=== Problem to work on ===
Give back each line of the listing below that contains the string "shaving".

################

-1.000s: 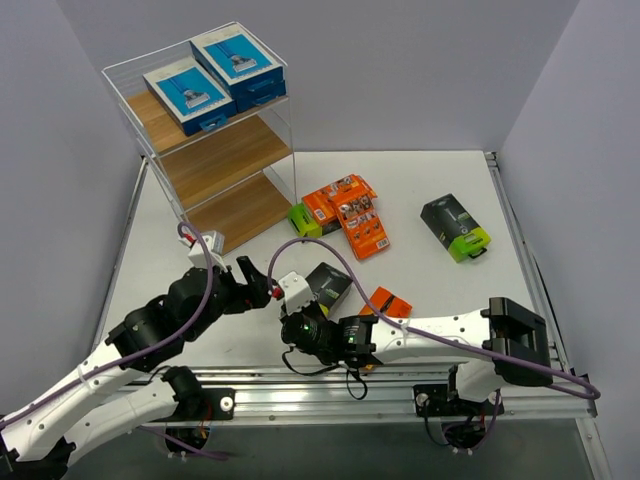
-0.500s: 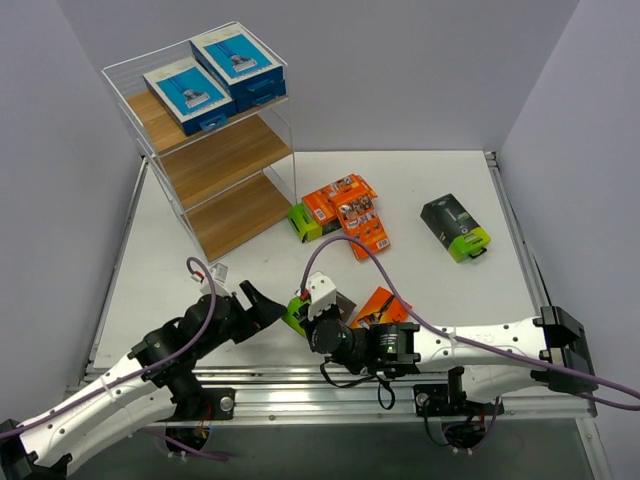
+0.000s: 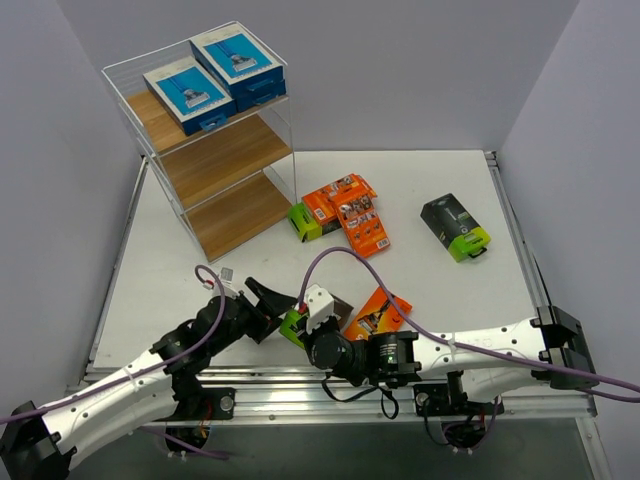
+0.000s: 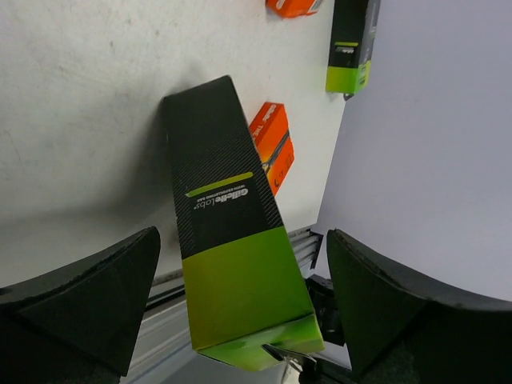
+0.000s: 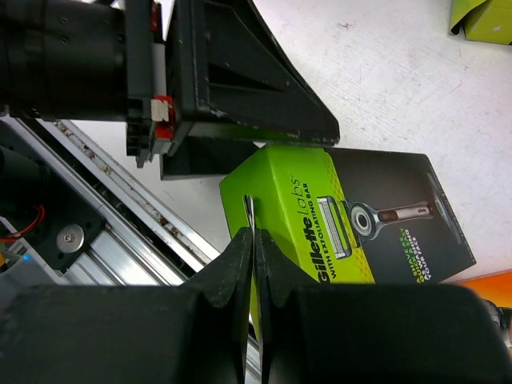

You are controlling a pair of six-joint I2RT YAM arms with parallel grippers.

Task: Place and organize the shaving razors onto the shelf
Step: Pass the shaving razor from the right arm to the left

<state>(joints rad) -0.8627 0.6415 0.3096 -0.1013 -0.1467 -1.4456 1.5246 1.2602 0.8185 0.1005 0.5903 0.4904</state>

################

=== Response area ===
Task: Place and organize the shaving razors onto the shelf
Step: Pass the shaving razor from the right arm to the left

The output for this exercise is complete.